Les rassemblements quotidiens, devant le siège du Parti socialiste à Madrid, de l’extrême droite ont par ailleurs régulièrement dégénéré depuis la semaine dernière. Mercredi soir, 15 personnes ont encore été interpellées pour troubles à l’ordre public après de nouvelles échauffourées avec la police, selon la préfecture.

En raison de ces tensions, plus de 1600 policiers ont été de nouveau déployés jeudi autour du Parlement, totalement bouclé depuis mercredi par les forces de l’ordre. Un dispositif équivalent à celui d’un match de football classé à haut risque. Dans ce contexte, Sánchez a appelé l’opposition à ne pas “profiter de cette situation pour mettre le feu à la rue”.

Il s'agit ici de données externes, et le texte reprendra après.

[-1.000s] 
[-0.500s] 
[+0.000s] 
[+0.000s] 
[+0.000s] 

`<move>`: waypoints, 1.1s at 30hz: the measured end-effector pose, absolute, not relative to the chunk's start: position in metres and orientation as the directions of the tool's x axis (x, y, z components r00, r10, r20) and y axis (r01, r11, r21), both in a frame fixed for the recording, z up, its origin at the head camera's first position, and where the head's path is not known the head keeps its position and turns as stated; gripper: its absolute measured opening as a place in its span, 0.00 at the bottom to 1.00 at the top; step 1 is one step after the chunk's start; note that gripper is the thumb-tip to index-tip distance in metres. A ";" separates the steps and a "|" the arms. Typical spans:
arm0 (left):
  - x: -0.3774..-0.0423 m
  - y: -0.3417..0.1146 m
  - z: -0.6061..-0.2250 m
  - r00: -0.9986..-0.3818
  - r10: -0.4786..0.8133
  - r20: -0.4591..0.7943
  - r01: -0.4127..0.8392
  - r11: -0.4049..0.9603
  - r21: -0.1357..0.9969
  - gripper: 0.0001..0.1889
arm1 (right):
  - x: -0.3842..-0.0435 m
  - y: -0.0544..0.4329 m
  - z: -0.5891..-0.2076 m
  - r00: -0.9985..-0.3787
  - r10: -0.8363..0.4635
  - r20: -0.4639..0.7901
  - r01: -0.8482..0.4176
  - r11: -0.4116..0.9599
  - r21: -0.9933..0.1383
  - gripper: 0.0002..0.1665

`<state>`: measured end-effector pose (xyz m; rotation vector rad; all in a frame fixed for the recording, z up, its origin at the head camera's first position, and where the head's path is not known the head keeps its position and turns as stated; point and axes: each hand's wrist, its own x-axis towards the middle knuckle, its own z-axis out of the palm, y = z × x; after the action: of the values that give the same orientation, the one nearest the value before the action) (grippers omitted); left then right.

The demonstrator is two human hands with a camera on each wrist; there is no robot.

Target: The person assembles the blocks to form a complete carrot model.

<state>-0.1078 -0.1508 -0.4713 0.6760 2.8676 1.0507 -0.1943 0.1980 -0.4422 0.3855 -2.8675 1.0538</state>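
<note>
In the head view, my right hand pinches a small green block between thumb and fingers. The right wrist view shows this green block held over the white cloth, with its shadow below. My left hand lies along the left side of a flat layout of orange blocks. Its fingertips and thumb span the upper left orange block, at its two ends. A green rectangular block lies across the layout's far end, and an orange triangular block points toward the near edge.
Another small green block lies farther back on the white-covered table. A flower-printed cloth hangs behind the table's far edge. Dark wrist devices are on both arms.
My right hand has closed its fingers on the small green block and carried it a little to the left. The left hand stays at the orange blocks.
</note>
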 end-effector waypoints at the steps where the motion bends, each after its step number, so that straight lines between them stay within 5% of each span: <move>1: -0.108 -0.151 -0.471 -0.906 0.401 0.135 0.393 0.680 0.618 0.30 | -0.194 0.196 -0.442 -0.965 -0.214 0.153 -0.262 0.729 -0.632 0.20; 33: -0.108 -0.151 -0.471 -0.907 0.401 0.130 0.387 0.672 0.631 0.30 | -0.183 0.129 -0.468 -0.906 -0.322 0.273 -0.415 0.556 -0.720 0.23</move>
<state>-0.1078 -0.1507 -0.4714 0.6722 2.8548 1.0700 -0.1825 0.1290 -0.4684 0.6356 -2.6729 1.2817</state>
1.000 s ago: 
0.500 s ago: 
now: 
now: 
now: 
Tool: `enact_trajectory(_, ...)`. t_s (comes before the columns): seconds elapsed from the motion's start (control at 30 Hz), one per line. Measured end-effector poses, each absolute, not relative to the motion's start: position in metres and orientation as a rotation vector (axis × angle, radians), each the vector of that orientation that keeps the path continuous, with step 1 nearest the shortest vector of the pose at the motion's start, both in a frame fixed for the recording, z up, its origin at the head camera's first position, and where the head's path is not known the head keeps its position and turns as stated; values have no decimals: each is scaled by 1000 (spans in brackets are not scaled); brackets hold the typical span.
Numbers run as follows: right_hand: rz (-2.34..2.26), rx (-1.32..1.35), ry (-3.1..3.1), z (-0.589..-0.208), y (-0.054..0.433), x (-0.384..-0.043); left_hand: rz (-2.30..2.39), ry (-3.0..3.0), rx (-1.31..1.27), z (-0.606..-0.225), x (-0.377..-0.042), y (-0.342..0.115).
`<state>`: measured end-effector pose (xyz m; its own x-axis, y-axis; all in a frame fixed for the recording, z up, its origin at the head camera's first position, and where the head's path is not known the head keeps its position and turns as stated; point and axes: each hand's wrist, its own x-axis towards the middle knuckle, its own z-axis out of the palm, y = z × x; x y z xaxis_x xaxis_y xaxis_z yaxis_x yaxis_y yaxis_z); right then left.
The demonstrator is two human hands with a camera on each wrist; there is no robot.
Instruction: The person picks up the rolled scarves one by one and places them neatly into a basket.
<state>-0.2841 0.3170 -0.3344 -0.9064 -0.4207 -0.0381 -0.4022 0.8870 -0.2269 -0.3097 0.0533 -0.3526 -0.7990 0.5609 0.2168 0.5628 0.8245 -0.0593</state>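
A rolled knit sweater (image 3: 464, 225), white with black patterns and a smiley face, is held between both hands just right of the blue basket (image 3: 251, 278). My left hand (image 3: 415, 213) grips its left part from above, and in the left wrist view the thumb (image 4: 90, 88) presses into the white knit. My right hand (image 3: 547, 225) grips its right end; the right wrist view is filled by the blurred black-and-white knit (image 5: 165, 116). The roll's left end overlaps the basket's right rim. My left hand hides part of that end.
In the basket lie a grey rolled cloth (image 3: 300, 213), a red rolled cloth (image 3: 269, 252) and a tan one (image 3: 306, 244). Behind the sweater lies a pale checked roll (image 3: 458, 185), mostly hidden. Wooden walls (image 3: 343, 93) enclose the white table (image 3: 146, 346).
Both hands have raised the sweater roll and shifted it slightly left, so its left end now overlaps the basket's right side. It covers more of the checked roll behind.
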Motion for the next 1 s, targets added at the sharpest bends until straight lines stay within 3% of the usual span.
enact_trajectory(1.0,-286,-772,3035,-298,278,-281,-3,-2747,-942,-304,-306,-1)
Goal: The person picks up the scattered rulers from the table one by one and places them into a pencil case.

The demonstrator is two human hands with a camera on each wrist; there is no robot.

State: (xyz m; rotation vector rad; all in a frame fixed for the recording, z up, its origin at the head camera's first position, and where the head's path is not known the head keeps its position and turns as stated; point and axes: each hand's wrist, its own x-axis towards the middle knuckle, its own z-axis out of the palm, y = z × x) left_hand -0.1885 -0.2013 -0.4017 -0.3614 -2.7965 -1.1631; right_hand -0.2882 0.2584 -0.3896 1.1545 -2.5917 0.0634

Signe que la majorité hétérogène rassemblée par le socialiste s’annonce instable, Mertxe Aizpurua, la représentante de Bildu, a averti que le vote favorable de sa formation, qui est considérée comme l’héritière de la vitrine politique de l’organisation séparatiste basque ETA, n’était pas “un chèque en blanc”.

Malheureusement, le gouvernement devra être reconduit mois après mois”, en fonction des intérêts des différentes formations le soutenant, a dénoncé Feijóo, selon qui Pedro Sánchez ne sera pas dans les faits vraiment “aux commandes” de l’exécutif.